For this genetic algorithm, it is helpful to examine how the members of each generation (i.e., the feature subsets) change across generations (i.e., search iterations). As we saw before with simulated annealing, simple metrics to understand the algorithm’s characteristics across generations are the feature subset size and the predictive performance estimates. Understanding characteristics of the members within a generation can also be useful. For example, the diversity of the subsets within and between generations can be quantified using a measure such as Jaccard similarity (Tan, Steinbach, and Kumar 2006). This metric is the proportion of the number of predictors in common between two subsets divided by total number of unique predictors in both sets. For example, if there were five possible predictors, the Jaccard similarity between subsets ABC and ABE would be 2/4 or 50%. This value provides insight on how efficiently the generic algorithm is converging towards a common solution or towards potential overfitting.

Figure 12.8 shows curves that monitor the subset size and predictive performance of the current best subset of each generation for each external resample. In addition, this figure illustrates the average similarity of the subsets within a generation to the current best subset for each external resample. Several characteristics stand out from this figure. First, despite the resamples having considerable variation in the size of the first generation, they all converge to subset sizes that contain between 61 and 85 predictors. The similarity plot indicates that the subsets within a generation are becoming more similar to the best solution. At the same time, the area under the ROC curves are beginning to plateau to an average value of 0.843.

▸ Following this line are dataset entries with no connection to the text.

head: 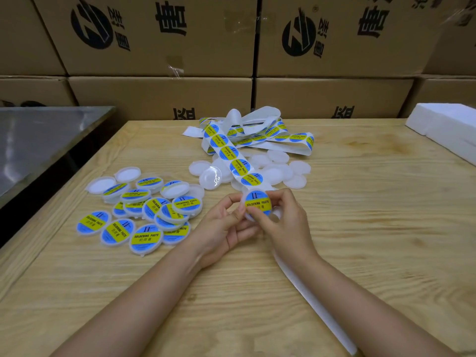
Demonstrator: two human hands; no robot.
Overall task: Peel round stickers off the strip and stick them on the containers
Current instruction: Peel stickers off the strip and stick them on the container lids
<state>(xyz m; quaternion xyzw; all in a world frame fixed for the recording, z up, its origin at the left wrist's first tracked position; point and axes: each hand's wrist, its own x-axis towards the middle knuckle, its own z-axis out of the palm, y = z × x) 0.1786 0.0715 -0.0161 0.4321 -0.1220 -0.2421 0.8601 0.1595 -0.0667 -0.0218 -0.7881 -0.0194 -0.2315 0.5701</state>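
Both forearms come in from the bottom edge and meet mid-table over the wooden table (386, 228). Left hand (224, 228) is palm up, fingers curled under the container (247, 217), thumb tip at its left edge, so it grips it. Right hand (286, 222) holds the same container from the right side, fingers curled round the rim, thumb on the lower part of the sticker (258, 202). That sticker is blue and yellow, reads SOLDERING PASTE, and sits on the container's top face, tilted toward the camera. Sticker strip (237, 161) runs from just beyond the hands away to a loose tangle further back, round stickers in a row on it. Bare backing strip (309, 297) trails under the right forearm toward the camera. Labelled containers (144, 212) lie in an overlapping heap left of the left hand, a few in the heap showing plain white. Unlabelled containers (283, 171) are spread just beyond both hands, partly under the strip. Cardboard boxes (159, 34) are stacked behind the table. White foam block (448, 124) is far right of the right hand, metal surface (38, 135) far left of the left hand.
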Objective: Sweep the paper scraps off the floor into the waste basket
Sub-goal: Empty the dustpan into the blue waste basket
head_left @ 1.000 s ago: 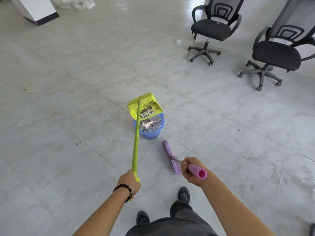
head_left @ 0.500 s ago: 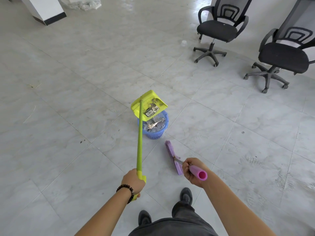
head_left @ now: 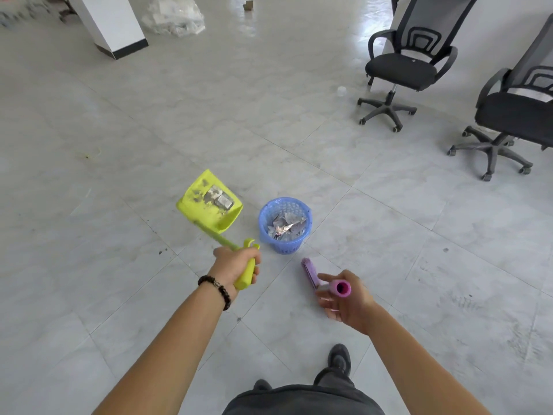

Figure 12.8: The change in subset size, similarity, and performance over time for each external resample of the genetic algorithm.

Due to an an overall increasing trend in the average area under the ROC curve, the generation with the largest numerical ROC value was 15). Because the overall trend is still ongoing, additional generations may lead to a more optimal feature subset in a subsequent generation.

The final search was conducted on the entire training set and Figure 12.9 has the results. These are very similar to the internal trends shown previously.

Figure 12.9: Genetic algorithm results for the final search using the entire training set.

The final predictor set at generation 15 included more variables than the previous SA search and contains the following predictors:

age	education	height	income	time since last on-line
pets	astrological sign	smokes	town	religion (modifer)
astrological sign (modifer)	‘speaks’ C++	‘speaks’ C++ fluently	‘speaks’ C++ poorly	lisp
‘speaks’ lisp fluently	‘speaks’ lisp poorly	asian	black	indian
middle eastern	native american	other	pacific islander	white
total essay length	`software`	`engineer`	`startup`	`tech`
`computers`	`engineering`	`computer`	`internet`	`technology`
`technical`	`developer`	`programmer`	`scientist`	`code`
`geek`	`lol`	`biotech`	`matrix`	`geeky`
`solving`	`problems`	`data`	`fixing`	`teacher`
`student`	`silicon`	`law`	`mechanical`	`electronic`
`mobile`	`math`	`apps`	the number of digits	sentiment score (bing)
the number of first person text	the number of second person	the number of ‘to be’ occurances

To gauge the effectiveness of the search, 100 random subsets of size 63 were chosen and a naive Bayes model was developed for each. The GA selected subset performed better than 100% of the randomly selected subsets. This indicates that the GA did find a useful subset for predicting the response.

12.3.2 Coercing Sparsity

Genetic algorithms often tend to select larger feature subsets than other methods. This is likely due to the construction of the algorithm in that if a feature is useful for prediction, then it will be included in the feature subset. However, there is less of a penality for keeping a feature that has no impact on predictive performance. This is especially true when coupling a GA with a modeling technique that does not incur a substantial penalty for including irrelevant predictors (Section 10.3). In these cases, adding non-informative predictors does not coerce the selection process to strongly seek sparse solutions.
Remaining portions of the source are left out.